Top of DATA EXCERPTS
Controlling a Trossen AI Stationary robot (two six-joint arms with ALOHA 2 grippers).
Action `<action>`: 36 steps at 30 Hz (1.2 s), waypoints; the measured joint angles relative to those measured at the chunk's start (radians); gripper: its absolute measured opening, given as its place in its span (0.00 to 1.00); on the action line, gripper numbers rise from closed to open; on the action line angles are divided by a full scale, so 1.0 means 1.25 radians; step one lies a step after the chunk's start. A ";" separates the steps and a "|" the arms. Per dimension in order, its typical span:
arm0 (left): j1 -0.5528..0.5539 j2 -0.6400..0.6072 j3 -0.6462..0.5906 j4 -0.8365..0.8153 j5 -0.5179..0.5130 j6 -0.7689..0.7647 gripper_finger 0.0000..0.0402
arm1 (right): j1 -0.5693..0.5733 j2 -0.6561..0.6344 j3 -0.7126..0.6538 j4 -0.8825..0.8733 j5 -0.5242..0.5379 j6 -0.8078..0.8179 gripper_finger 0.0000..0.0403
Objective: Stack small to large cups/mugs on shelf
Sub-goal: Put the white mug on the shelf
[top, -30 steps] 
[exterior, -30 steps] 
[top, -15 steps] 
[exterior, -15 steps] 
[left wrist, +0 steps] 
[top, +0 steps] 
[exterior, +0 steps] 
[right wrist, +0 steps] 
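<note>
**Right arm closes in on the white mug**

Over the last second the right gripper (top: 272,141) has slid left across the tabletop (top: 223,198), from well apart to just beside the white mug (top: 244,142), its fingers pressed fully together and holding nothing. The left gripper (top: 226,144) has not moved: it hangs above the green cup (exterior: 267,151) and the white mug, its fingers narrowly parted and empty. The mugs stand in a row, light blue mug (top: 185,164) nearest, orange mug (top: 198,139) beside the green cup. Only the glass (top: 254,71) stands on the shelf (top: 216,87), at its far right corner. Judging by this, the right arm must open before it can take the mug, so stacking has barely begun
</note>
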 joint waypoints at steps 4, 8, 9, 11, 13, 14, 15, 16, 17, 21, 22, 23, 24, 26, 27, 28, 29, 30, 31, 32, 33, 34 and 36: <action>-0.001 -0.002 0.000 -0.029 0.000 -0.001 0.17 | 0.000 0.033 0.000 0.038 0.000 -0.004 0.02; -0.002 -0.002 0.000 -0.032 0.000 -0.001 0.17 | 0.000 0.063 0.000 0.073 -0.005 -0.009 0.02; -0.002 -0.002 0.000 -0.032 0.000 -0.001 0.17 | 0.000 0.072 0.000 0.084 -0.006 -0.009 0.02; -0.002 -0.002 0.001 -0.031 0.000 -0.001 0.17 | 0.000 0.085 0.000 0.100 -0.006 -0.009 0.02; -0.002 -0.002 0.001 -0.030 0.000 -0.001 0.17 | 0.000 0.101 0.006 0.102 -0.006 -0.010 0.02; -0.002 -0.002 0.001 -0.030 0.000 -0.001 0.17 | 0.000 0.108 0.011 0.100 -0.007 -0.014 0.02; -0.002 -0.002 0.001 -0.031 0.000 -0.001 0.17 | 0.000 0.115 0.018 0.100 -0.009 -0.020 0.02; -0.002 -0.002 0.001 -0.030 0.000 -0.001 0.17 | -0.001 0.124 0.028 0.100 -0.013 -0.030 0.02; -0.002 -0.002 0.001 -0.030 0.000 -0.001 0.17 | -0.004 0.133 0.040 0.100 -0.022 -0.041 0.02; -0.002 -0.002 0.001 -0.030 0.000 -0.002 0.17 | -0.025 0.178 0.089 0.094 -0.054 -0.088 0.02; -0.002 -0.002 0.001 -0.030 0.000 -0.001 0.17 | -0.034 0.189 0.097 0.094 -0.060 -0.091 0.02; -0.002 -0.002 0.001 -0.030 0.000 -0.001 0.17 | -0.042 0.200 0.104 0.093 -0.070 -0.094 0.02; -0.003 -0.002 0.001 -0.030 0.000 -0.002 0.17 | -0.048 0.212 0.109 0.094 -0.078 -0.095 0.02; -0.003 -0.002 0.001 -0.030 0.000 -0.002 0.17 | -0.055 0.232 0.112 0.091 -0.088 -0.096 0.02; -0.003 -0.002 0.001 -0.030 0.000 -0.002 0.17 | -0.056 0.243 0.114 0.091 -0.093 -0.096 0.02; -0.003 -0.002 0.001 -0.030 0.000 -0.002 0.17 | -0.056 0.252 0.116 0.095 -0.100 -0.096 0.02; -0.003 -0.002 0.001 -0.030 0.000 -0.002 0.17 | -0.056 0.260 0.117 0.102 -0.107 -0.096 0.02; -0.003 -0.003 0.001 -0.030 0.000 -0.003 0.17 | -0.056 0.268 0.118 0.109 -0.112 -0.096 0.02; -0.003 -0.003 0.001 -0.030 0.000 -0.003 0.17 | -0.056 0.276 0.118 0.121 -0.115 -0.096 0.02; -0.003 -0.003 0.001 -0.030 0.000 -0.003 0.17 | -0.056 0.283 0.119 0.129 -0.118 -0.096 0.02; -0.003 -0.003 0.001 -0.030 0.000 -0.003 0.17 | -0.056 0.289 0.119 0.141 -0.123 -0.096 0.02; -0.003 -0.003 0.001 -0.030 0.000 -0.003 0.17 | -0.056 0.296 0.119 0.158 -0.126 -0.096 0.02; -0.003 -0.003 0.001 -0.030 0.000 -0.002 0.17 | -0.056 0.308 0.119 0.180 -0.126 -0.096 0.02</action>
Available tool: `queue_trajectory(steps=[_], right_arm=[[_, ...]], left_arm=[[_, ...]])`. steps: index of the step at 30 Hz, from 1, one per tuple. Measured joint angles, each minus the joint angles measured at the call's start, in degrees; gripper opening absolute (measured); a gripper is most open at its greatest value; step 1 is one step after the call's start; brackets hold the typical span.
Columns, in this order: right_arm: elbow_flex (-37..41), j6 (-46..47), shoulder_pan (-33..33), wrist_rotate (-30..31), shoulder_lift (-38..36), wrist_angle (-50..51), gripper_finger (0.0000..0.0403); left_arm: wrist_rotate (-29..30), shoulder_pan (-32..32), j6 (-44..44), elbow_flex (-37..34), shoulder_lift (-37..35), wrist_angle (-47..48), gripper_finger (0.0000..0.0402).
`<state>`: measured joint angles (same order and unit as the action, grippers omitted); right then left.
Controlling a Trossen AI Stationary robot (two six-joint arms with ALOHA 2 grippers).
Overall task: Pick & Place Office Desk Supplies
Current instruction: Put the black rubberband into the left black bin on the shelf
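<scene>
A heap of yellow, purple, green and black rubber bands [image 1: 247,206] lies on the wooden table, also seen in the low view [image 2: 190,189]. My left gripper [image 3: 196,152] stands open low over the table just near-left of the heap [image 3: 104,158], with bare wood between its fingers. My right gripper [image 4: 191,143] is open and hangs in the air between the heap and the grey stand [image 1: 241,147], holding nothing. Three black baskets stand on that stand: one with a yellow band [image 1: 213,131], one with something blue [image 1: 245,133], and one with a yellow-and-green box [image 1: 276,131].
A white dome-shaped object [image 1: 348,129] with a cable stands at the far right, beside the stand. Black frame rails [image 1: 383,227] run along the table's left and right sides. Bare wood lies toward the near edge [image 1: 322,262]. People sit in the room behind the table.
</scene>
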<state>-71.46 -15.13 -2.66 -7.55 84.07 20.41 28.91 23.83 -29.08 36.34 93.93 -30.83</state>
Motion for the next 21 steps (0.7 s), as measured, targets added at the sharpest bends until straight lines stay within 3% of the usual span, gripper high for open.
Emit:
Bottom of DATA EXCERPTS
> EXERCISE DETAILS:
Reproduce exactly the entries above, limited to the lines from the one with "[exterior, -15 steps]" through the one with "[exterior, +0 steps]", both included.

> EXERCISE SOLUTION:
[exterior, -15 steps] 
[left wrist, +0 steps] 
[top, +0 steps] 
[exterior, +0 steps] 

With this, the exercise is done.